== WHAT YOU WILL DO ==
For each line below, print it again exactly as shown.

== DATA PROVIDED ==
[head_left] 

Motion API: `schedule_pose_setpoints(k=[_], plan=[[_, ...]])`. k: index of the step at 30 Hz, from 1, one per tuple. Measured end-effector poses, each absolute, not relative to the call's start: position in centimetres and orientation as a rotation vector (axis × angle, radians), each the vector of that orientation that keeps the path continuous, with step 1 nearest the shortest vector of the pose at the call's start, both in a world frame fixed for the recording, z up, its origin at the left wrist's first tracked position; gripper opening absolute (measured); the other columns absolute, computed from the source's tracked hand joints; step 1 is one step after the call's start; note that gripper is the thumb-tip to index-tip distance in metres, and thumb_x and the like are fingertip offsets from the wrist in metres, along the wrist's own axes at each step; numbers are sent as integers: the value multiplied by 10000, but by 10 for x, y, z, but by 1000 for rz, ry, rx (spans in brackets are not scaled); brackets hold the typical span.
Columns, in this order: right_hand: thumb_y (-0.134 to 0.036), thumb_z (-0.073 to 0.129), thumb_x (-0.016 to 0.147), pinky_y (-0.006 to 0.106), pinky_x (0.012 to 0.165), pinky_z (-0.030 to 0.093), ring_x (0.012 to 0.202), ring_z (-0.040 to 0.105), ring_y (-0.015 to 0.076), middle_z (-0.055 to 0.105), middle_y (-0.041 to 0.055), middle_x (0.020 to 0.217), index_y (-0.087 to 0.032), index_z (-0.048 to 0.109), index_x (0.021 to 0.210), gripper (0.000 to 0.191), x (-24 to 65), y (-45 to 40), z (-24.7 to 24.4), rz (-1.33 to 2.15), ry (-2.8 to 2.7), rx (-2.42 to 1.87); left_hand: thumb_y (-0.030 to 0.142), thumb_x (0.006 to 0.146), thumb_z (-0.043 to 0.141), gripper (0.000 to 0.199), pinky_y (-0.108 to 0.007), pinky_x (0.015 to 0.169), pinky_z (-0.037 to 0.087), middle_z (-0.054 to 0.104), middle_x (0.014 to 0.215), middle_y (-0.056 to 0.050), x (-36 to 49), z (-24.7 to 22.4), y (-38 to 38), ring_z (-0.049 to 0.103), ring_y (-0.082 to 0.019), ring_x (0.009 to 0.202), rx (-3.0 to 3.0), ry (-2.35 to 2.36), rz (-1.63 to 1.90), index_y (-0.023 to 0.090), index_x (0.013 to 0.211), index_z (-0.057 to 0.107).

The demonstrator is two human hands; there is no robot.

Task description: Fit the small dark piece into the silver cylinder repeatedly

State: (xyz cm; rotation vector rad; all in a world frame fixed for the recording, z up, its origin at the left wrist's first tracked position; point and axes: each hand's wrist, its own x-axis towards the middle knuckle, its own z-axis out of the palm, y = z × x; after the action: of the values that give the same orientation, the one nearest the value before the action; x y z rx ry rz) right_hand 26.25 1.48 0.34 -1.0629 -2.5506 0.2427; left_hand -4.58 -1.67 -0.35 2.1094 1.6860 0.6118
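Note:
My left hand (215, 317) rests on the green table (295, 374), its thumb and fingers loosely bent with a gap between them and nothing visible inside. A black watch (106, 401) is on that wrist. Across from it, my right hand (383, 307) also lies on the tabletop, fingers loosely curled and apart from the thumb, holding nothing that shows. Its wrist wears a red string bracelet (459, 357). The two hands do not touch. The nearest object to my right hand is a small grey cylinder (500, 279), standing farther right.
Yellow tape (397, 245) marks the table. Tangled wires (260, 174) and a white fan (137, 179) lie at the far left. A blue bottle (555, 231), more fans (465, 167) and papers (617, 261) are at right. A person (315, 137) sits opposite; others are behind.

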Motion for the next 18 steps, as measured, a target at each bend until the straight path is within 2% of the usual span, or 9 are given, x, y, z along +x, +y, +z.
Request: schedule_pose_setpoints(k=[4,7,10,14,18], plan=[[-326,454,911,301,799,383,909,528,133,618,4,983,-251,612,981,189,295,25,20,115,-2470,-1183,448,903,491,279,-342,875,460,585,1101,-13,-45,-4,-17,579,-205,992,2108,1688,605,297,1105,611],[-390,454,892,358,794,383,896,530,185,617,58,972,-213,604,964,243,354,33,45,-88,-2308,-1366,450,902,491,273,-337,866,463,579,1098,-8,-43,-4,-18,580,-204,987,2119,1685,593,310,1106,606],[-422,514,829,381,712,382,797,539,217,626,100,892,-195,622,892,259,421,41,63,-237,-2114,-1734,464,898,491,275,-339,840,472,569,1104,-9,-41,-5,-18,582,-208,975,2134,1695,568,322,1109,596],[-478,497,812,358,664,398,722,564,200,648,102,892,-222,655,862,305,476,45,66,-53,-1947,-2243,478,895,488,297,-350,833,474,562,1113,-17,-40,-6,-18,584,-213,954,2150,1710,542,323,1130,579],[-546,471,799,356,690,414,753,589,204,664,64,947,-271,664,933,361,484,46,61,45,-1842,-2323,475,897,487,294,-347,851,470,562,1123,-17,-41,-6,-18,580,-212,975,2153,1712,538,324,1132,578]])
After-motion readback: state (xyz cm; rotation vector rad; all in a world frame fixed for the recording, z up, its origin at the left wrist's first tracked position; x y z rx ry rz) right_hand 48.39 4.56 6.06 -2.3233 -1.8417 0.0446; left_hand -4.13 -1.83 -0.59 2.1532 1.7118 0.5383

== ANSWER FOR THIS EXERCISE ==
[head_left] 

Motion API: `schedule_pose_setpoints(k=[_], plan=[[_, ...]])`. k: index of the step at 30 Hz, from 1, one per tuple. Measured end-effector poses, each absolute, not relative to the call's start: position in centimetres and orientation as a rotation vector (axis × angle, radians), each the vector of that orientation that keeps the path continuous, with step 1 nearest the shortest vector of the pose at the call's start, both in a world frame fixed for the recording, z up, its origin at the left wrist's first tracked position; gripper opening absolute (measured); the other columns absolute, computed from the source's tracked hand joints; step 1 is one step after the call's start; note that gripper is the thumb-tip to index-tip distance in metres, and thumb_x and the like are fingertip offsets from the wrist in metres, along the wrist's own axes at each step; numbers are sent as integers: the value multiplied by 10000, but by 10 for x, y, z, but by 1000 for rz, ry, rx (spans in brackets are not scaled); brackets hold the typical span.
Columns, in this order: right_hand: thumb_y (-0.134 to 0.036), thumb_z (-0.073 to 0.129), thumb_x (-0.016 to 0.147), pinky_y (-0.006 to 0.106), pinky_x (0.012 to 0.165), pinky_z (-0.030 to 0.093), ring_x (0.012 to 0.202), ring_z (-0.040 to 0.105), ring_y (-0.015 to 0.076), middle_z (-0.055 to 0.105), middle_y (-0.041 to 0.055), middle_x (0.020 to 0.217), index_y (-0.087 to 0.032), index_z (-0.048 to 0.109), index_x (0.021 to 0.210), gripper (0.000 to 0.191), x (-24 to 65), y (-45 to 40), z (-24.7 to 24.4), rz (-1.33 to 2.15), ry (-2.8 to 2.7), rx (-2.42 to 1.87); left_hand: thumb_y (-0.030 to 0.142), thumb_x (0.006 to 0.146), thumb_z (-0.043 to 0.141), gripper (0.000 to 0.199), pinky_y (-0.108 to 0.007), pinky_x (0.015 to 0.169), pinky_z (-0.037 to 0.087), middle_z (-0.054 to 0.104), middle_x (0.014 to 0.215), middle_y (-0.056 to 0.050), x (-36 to 49), z (-24.7 to 22.4), y (-38 to 38), ring_z (-0.049 to 0.103), ring_y (-0.082 to 0.019), ring_x (0.009 to 0.202), rx (-3.0 to 3.0), ry (-2.35 to 2.36), rz (-1.63 to 1.90), index_y (-0.023 to 0.090), index_x (0.013 to 0.211), index_z (-0.057 to 0.107).

The demonstrator is two human hands; there is no robot.

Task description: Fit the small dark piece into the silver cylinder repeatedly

State: (xyz cm; rotation vector rad; all in a world frame fixed for the recording, z up, its origin at the left wrist's first tracked position; point and axes: each hand's wrist, its own x-axis towards the middle knuckle, its own z-axis out of the palm, y = z × x; after the action: of the values that give the same orientation, the one nearest the value before the action; x y z rx ry rz) right_hand 26.25 1.48 0.34 -1.0629 -2.5506 0.2427; left_hand -4.58 -1.67 -0.35 2.1094 1.6860 0.6118
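Note:
My left hand (215, 317) rests on the green table (295, 374), its thumb and fingers loosely bent with a gap between them and nothing visible inside. A black watch (106, 401) is on that wrist. Across from it, my right hand (383, 307) also lies on the tabletop, fingers loosely curled and apart from the thumb, holding nothing that shows. Its wrist wears a red string bracelet (459, 357). The two hands do not touch. The nearest object to my right hand is a small grey cylinder (500, 279), standing farther right.
Yellow tape (397, 245) marks the table. Tangled wires (260, 174) and a white fan (137, 179) lie at the far left. A blue bottle (555, 231), more fans (465, 167) and papers (617, 261) are at right. A person (315, 137) sits opposite; others are behind.
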
Motion for the next 18 steps, as measured, a target at each bend until the straight path is within 2% of the usual span, or 9 are given, x, y, z along +x, +y, +z.
Request: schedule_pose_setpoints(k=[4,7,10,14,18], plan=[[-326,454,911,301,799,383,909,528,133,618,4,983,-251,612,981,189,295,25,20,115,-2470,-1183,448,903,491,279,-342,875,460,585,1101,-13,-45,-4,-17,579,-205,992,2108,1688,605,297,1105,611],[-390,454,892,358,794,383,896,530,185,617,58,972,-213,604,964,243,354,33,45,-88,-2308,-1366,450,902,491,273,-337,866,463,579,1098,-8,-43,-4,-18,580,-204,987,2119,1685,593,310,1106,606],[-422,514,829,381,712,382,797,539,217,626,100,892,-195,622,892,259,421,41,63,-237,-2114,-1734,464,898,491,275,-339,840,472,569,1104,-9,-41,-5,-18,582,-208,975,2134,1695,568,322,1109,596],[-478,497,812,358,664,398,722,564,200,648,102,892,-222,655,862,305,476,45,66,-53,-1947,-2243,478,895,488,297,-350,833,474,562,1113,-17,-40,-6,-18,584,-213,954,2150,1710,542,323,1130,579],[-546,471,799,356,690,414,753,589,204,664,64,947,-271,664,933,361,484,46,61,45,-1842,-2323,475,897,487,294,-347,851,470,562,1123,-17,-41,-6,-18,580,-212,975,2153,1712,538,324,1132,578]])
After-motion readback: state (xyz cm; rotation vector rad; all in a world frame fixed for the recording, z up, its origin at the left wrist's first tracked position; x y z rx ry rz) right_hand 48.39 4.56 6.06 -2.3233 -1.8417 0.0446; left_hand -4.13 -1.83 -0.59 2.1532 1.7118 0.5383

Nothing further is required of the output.